Und dieses Zusammenspiel sehen Sie nicht?
Das eine steht sicherlich nicht in unmittelbarem Zusammenhang mit dem anderen. Wogegen wir uns alle einbringen müssen ist die Ausgrenzung und die kann vielerlei andere Gründe haben. Stolz auf die eigene Herkunft bedeutet also nicht automatisch Ausgrenzung. Dort wo das tut, ist allerdings sehr deutlich Nein zu sagen.

Wie ist Ihre Wahrnehmung in Bezug auf die Ausgrenzung von MigrantInnen?
Die nehme ich sehr wohl wahr. Deswegen ist es mir wichtig, an einem gesellschaftlichem Integrationskonzept zu arbeiten, dass von bestimmten Grundwerten wie Respekt und Solidarität ausgeht, und hinter dem die Menschen auch stehen.

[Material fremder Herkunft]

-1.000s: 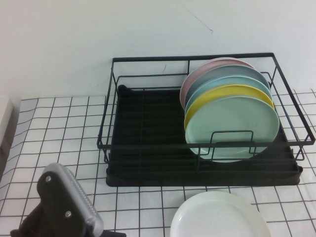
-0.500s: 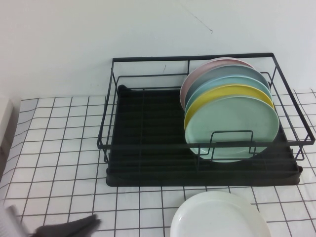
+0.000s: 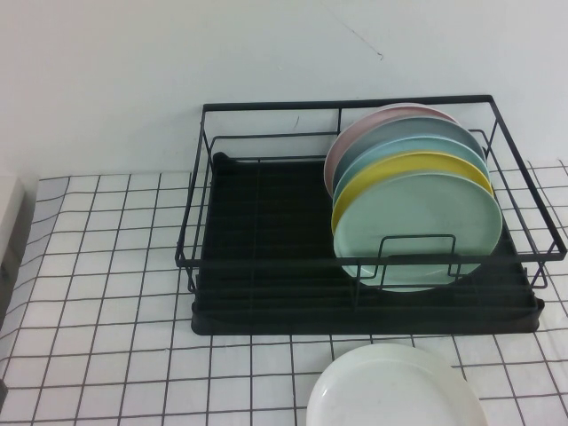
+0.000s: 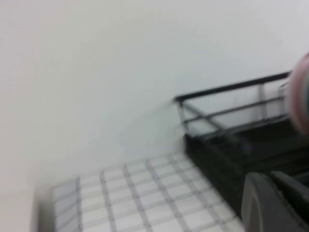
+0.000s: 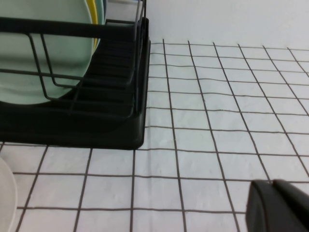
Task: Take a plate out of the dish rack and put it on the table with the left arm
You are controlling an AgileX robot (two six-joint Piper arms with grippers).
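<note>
The white plate [image 3: 395,390] lies flat on the table [image 3: 106,266] at the front edge, just in front of the dish rack [image 3: 266,266]. Its edge also shows in the right wrist view [image 5: 4,193]. The rack holds several upright plates, the mint-green plate [image 3: 417,226] in front and the yellow plate [image 3: 390,170] behind it. Neither arm shows in the high view. In the left wrist view my left gripper [image 4: 270,175] is shut and empty, off the rack's [image 4: 227,145] left corner. In the right wrist view my right gripper [image 5: 273,182] is shut and empty, low over the table [image 5: 203,121] to the right of the rack [image 5: 72,121].
A white wall [image 3: 266,53] stands right behind the rack. A pink plate [image 3: 355,133] and bluish plates [image 3: 417,133] stand at the back of the stack. The rack's left half has no plates in it. Grid cloth stretches to the left of the rack.
The left arm, at the lower left of the high view one second ago, has pulled back down and left out of that view. The plates and rack have not moved.
</note>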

Denn es darf keinen Platz mehr dafür geben, Menschen danach zu beurteilen, woher sie kommen.

Ein hochgestecktes Ziel…
Sicherlich. Umso mehr ist jeder Einzelne gefragt, mit Zivilcourage gegen Diskriminierungen im Alltag anzutreten. Und sich für mehr Respekt und Toleranz einzubringen.